- Source records -
::::

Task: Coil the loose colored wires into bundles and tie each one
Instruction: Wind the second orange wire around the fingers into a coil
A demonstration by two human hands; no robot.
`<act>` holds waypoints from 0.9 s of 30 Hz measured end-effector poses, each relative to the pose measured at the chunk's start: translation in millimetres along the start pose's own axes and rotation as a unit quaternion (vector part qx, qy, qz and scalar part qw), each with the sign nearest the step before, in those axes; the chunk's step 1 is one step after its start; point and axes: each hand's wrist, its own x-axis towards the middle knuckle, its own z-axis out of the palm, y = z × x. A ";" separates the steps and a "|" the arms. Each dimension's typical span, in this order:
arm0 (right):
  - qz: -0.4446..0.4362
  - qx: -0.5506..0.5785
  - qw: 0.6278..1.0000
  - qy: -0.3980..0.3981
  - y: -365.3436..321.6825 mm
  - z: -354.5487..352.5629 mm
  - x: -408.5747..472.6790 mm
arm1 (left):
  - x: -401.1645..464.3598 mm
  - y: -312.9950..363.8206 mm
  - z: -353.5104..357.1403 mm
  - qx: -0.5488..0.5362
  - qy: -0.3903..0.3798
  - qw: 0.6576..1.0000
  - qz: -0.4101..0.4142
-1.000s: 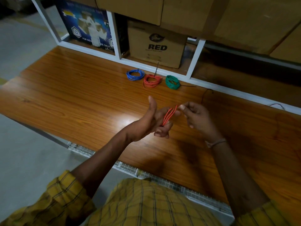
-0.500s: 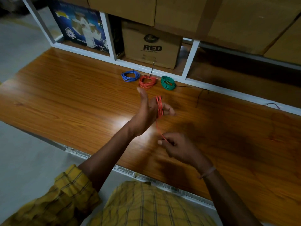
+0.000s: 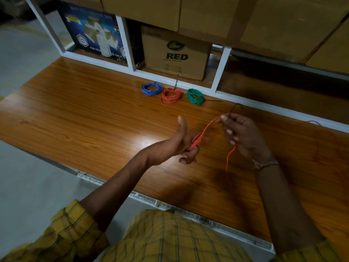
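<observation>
Above the wooden table [image 3: 79,118], the left hand [image 3: 181,142] stood palm-up with its thumb raised, and several turns of orange wire [image 3: 206,129] were wrapped round its fingers, whose lower ones curled in; how many turns could not be counted in the dim light. The right hand [image 3: 243,135] pinched the same wire between thumb and fingertips a little to the right and farther back, and the loose tail dropped from under that hand toward the table, its end fading into shadow. A thin black wire [image 3: 235,108] rose behind the right hand, its lower part hidden by the fingers.

The table was glossy orange-brown wood with a bright glare near the left hand. At its far edge, against a white shelf frame [image 3: 222,69], lay three coiled bundles in a row: a blue bundle [image 3: 151,89], a red bundle [image 3: 171,96] and a green bundle [image 3: 195,96], just beside one another. Behind them stood a cardboard box marked RED [image 3: 175,53] and a blue printed box [image 3: 94,33]. The left stretch of the table lay bare, and grey floor [image 3: 28,176] ran beyond its near edge.
</observation>
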 end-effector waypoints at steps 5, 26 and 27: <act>0.061 -0.011 0.998 0.011 37.8 21.9 10.9 | -4.6 14.5 -9.2 -0.210 -0.030 0.973 0.090; -0.014 -0.178 0.971 -0.160 -57.0 36.7 -48.0 | 2.0 -27.9 -21.7 0.064 0.137 0.988 -0.023; -0.029 -0.149 0.978 -0.143 -58.8 31.4 -43.2 | -0.8 -26.2 -18.6 0.067 0.127 0.989 -0.029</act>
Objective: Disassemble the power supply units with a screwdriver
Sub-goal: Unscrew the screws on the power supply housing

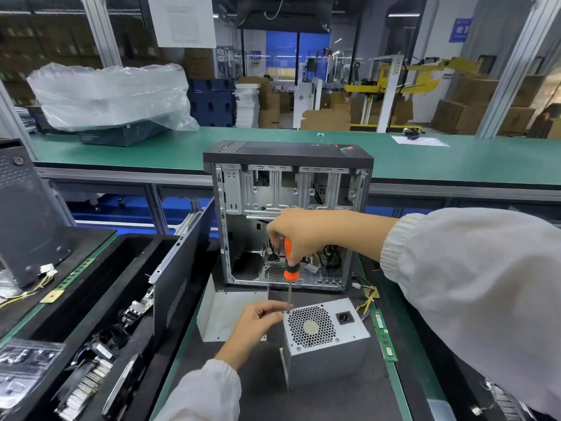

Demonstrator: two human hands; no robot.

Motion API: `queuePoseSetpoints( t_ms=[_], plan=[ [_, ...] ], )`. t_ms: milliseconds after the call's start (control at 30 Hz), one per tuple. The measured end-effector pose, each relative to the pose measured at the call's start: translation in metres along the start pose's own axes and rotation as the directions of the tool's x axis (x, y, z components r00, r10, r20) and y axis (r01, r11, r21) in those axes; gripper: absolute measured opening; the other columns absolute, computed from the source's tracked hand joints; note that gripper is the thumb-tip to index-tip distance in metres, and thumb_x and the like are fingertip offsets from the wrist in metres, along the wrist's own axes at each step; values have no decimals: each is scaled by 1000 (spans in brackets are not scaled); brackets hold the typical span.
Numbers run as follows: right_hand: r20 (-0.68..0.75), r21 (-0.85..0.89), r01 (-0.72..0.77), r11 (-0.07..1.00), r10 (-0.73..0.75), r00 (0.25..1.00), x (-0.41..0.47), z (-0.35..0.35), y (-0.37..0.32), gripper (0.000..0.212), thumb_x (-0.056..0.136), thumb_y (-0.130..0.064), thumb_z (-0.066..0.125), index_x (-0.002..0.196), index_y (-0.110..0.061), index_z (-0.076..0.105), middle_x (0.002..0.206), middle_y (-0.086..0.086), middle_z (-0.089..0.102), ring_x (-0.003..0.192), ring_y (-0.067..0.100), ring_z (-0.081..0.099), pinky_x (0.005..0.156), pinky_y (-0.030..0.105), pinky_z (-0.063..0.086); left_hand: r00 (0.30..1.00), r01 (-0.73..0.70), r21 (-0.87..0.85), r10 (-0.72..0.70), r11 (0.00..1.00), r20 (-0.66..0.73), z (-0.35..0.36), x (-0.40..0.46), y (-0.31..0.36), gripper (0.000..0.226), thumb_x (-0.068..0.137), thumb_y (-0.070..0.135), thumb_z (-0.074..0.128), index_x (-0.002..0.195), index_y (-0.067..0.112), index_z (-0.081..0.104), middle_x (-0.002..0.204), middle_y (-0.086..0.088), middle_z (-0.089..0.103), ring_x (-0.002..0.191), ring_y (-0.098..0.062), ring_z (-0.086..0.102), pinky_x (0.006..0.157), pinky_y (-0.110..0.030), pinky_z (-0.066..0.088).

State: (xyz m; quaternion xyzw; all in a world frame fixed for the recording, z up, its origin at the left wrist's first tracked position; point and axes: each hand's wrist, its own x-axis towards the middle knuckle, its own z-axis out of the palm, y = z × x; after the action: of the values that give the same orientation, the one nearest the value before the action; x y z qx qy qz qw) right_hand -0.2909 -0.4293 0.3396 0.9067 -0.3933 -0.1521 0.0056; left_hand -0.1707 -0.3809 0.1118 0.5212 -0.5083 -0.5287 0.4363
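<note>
A: Where's the unit relative to your fingers?

B: Silver metal power supply box with honeycomb fan grille (323,338) stands on the dark mat surface (334,399), just in front of the open grey computer tower case (288,214). Your right hand (299,235) grips the orange-and-black screwdriver (288,268), upright, tip at the box's top-left corner screw. Your left hand (258,322) pinches at that same corner, fingers curled.

A: Any readable labels?

B: None. Blue wall sign (460,30) too blurred.

A: Room?

B: Green benches, cardboard boxes behind.
</note>
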Motion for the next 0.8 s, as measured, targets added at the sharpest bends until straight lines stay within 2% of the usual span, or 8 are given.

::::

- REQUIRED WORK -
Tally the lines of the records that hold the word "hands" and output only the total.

- ANSWER FOR THIS EXERCISE -
2